The program opened with Dimmler's Clarinet Quartet in B Major. There's almost no information available online regarding Dimmler (most unusually not even a Wikipedia entry) let alone this particular work. All I could find regarding the composer was a brief note in the Oxford Index stating that he became a full time horn player with the Mannheim Orichestra in 1771. I was a little surprised then when this three-movement quartet turned out to be such an excellent piece of music. While hardly profound, it was nevertheless a highly enjoyable fanciful work, reminiscent in style of Mozart's divertimenti, that was perfect entertainment for a summer evening.
The next work was Mozart's String Quintet No. 2 in C minor K. 406/516b (1787). I've often considered the composer's "viola quintets" to be among his greatest chamber works. Although this is an arrangement of an earlier piece and not an original composition, it is still powerful and filled with genius. In it Mozart recycled a more youthful piece, the Serenade No. 12, K. 388, written when he had only just arrived in Vienna from Salzburg and was anxious to make a good impression on his new audience. The use of the C minor key, though, gave the serenade a darker and more somber character than was usually encountered in this traditionally lighthearted genre and the composer may have felt its content would be better expressed with strings rather than with winds. Another consideration was Mozart's need to raise cash. By 1787, his fortunes in Vienna were already on the wane and he was facing financial difficulties. This piece, which he offered to the public by subscription along with two other recently completed quintets, the K. 515 and the K. 516, was an attempt to meet his obligations to his friend and fellow Freemason Michael von Puchberg who had previously lent money to the composer to help keep him afloat. In the event, the idea proved a failure, even though Mozart extended the subscription period, and he realized no profit from his endeavor. It was only in 1792, a year after his death, that the quintet was finally published. Listening to it, one wonders what more the Viennese could have asked for. This is a brilliant work, especially the third movement menuetto, a three part canon which in the trio section morphs into a "double mirror canon" in which the voices of the two violins are answered in reverse by the first viola and the cello. Even for Mozart, it's a stunning display of virtuosity.
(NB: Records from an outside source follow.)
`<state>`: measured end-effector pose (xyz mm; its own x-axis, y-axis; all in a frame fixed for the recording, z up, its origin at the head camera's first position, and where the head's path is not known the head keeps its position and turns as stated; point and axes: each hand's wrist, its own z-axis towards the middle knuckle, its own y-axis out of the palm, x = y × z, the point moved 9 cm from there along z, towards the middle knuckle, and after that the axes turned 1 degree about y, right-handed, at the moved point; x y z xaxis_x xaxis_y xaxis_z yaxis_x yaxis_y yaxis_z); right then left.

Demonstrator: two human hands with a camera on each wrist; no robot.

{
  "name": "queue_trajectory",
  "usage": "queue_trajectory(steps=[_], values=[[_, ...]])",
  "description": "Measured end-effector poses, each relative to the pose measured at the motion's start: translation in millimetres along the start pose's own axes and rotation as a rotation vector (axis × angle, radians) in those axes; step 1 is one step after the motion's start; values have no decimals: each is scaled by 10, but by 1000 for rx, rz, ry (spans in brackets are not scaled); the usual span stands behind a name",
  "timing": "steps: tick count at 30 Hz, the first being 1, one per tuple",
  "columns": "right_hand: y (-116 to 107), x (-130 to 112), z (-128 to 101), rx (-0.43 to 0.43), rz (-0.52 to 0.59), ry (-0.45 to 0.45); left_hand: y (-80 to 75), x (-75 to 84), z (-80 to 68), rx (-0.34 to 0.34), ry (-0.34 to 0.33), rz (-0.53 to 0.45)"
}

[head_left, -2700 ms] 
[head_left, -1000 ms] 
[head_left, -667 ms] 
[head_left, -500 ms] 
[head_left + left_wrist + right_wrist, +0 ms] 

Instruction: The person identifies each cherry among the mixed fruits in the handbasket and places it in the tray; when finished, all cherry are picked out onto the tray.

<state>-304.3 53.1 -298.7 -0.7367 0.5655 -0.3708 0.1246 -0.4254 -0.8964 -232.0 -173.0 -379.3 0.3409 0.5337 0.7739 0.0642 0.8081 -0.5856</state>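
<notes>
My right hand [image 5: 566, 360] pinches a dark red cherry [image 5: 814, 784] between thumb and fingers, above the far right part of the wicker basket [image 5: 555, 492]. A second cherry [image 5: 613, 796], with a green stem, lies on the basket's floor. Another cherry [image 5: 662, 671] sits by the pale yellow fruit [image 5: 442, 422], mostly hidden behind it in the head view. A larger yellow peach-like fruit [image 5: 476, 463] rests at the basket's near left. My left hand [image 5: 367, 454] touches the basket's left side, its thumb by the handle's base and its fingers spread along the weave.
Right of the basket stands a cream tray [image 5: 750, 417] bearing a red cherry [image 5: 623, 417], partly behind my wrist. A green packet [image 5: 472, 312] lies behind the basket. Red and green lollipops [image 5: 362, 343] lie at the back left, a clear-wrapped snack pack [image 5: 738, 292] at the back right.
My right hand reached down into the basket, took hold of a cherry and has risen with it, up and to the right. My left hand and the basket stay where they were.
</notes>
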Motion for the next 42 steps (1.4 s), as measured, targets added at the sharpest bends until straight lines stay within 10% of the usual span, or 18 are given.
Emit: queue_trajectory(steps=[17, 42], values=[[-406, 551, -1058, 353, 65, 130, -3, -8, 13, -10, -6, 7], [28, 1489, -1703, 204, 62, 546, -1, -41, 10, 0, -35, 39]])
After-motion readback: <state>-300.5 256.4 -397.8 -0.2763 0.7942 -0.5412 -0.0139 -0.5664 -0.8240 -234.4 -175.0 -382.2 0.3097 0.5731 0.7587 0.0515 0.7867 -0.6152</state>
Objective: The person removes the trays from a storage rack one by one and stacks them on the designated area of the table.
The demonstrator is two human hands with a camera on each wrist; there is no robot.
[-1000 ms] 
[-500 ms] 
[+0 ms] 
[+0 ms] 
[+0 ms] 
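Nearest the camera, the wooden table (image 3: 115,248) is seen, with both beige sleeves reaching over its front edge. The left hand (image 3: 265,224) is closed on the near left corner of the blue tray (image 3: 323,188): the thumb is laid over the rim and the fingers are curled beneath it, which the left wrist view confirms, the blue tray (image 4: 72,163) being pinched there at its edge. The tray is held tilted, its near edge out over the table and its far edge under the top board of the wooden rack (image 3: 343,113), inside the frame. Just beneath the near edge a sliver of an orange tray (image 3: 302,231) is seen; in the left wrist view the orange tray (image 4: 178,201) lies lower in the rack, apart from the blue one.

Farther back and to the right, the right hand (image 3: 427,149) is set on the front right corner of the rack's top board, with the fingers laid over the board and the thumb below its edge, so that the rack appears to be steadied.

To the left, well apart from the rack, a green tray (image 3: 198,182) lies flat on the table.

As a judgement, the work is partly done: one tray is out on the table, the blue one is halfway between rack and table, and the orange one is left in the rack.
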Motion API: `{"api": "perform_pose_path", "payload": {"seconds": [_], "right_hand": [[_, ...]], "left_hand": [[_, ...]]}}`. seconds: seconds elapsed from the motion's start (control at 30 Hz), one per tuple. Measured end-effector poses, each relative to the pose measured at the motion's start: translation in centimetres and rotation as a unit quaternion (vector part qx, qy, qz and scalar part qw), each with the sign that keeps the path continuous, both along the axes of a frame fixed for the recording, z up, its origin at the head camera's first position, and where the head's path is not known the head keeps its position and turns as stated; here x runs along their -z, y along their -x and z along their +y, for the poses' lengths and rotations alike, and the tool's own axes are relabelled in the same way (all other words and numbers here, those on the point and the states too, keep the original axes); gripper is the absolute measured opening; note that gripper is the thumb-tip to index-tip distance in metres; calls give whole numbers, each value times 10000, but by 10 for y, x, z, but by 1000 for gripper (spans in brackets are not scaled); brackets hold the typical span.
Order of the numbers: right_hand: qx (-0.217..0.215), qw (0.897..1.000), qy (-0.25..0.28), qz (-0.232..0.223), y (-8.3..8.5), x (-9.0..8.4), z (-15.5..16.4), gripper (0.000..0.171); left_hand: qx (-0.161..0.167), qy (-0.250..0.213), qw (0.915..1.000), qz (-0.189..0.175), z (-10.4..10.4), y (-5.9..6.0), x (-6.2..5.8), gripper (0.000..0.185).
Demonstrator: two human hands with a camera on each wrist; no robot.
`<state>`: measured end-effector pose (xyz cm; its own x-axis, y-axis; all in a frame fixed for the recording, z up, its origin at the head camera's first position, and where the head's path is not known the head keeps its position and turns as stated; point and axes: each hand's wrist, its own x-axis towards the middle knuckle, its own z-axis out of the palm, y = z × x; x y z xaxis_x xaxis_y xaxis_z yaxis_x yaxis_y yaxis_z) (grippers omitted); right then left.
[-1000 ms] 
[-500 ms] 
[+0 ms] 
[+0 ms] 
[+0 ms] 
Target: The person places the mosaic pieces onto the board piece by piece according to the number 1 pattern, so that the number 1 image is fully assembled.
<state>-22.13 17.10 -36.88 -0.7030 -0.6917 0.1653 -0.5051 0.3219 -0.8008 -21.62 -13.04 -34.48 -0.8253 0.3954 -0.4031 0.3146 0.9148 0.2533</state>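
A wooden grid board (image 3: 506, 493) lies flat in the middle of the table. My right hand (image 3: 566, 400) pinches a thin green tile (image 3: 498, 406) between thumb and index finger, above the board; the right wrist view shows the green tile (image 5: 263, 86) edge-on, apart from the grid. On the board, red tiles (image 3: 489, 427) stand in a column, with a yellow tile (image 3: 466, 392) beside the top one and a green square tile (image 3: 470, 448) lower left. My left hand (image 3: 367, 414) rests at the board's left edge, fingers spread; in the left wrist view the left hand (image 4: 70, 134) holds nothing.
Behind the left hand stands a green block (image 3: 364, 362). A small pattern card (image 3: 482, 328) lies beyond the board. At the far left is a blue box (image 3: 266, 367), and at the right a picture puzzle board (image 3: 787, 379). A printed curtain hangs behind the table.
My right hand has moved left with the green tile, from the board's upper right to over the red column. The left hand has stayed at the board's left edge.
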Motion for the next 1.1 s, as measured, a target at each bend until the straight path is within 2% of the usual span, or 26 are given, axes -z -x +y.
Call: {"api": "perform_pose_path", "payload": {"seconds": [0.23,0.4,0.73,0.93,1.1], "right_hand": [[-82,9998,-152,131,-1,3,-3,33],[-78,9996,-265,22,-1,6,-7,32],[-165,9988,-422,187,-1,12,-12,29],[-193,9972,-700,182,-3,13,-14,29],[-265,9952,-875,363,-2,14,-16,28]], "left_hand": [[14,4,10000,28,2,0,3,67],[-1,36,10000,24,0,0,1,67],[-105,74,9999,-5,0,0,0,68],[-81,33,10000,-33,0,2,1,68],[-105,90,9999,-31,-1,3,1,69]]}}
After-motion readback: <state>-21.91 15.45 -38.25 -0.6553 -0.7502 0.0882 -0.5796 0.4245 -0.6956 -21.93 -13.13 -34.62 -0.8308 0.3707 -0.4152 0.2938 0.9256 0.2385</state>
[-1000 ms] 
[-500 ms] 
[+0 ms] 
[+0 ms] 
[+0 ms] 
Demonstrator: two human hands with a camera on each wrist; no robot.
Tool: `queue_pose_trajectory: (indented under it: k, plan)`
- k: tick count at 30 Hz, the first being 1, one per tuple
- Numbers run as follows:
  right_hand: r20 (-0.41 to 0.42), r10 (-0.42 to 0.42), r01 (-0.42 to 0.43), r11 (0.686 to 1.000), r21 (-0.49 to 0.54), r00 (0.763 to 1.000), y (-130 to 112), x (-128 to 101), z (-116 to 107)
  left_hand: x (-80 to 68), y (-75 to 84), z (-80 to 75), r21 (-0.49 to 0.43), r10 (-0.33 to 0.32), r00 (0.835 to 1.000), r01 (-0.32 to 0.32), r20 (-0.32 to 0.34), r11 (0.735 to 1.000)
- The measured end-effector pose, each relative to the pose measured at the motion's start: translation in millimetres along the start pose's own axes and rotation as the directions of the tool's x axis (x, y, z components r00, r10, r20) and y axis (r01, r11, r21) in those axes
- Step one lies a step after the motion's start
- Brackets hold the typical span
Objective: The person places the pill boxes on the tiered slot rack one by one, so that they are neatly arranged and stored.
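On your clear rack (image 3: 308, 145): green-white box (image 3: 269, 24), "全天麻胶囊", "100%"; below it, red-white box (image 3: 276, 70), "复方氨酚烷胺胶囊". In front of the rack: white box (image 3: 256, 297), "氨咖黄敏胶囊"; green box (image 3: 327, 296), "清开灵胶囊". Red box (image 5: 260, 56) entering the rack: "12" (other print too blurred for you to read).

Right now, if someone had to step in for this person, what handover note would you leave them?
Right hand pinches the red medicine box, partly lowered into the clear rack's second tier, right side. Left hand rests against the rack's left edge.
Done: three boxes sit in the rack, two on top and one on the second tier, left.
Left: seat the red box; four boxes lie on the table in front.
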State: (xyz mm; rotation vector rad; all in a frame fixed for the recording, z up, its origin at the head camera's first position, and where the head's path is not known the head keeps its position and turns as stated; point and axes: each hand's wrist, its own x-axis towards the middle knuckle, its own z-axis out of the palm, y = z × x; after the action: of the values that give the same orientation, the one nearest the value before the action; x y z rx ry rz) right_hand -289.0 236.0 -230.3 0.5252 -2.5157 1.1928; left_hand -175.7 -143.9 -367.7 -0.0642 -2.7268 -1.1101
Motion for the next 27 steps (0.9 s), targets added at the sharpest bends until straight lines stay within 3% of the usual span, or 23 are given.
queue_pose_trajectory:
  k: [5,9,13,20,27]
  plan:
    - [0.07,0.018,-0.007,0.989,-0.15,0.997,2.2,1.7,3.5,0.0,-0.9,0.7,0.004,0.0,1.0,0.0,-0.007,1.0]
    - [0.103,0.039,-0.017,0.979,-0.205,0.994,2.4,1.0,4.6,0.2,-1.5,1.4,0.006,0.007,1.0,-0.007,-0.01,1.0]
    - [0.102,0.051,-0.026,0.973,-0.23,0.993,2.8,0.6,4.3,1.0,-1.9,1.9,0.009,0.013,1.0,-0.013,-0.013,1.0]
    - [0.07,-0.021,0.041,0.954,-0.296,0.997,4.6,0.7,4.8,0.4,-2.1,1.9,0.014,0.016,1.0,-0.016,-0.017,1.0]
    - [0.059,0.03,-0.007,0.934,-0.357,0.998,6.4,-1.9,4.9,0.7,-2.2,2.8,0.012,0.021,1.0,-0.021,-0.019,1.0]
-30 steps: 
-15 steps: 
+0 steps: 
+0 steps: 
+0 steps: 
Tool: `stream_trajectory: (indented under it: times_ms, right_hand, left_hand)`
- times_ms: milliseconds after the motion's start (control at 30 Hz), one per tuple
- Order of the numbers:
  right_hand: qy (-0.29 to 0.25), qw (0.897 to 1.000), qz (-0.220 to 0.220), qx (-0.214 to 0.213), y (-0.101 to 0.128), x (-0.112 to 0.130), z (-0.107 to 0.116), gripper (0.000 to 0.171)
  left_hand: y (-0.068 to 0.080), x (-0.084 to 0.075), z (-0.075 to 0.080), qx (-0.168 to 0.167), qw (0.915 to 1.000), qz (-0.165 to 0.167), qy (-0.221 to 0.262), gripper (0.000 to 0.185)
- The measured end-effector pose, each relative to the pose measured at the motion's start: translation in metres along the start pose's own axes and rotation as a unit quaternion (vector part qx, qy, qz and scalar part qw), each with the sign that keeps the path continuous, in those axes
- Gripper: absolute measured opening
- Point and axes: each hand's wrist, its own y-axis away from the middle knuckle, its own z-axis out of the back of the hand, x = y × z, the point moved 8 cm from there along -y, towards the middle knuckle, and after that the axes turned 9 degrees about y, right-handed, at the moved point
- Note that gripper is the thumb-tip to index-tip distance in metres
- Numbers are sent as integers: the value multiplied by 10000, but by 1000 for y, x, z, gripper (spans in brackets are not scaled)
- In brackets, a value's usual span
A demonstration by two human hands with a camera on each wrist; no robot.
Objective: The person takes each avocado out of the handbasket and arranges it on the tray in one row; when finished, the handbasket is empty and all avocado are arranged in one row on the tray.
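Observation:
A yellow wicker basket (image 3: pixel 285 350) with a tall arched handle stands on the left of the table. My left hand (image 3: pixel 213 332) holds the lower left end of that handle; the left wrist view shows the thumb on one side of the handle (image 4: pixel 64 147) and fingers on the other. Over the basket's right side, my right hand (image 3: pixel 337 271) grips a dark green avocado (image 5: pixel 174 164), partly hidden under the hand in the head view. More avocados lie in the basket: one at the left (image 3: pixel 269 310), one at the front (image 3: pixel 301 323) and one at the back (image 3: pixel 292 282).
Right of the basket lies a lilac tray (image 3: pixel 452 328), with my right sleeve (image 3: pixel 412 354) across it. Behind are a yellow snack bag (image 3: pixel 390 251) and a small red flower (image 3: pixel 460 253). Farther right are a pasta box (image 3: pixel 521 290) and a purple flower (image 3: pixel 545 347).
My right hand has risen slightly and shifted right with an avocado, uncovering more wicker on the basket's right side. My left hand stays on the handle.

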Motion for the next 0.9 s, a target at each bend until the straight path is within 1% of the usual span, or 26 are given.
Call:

After intermission, the program concluded with Dvořák's String Quartet No. 13 in G Major Op. 106 (1895). The composer's presence on this program was something of a mystery since he really had no connection with Mannheim other than that he possessed, along with every other classical music lover, a high regard for Mozart. Not that it mattered. This quartet, along with the No. 12, "the American," is one of Dvořák's finest chamber works. The listener can hear in the opening movement the composer's joy at once again being in Europe after his sojourn in New York City. The work is exceptionally well crafted and an excellent example of Dvořák's mature style as he here masterfully combines the four instruments to create a sound that is, especially in the second movement adagio, almost symphonic in its breadth of expression.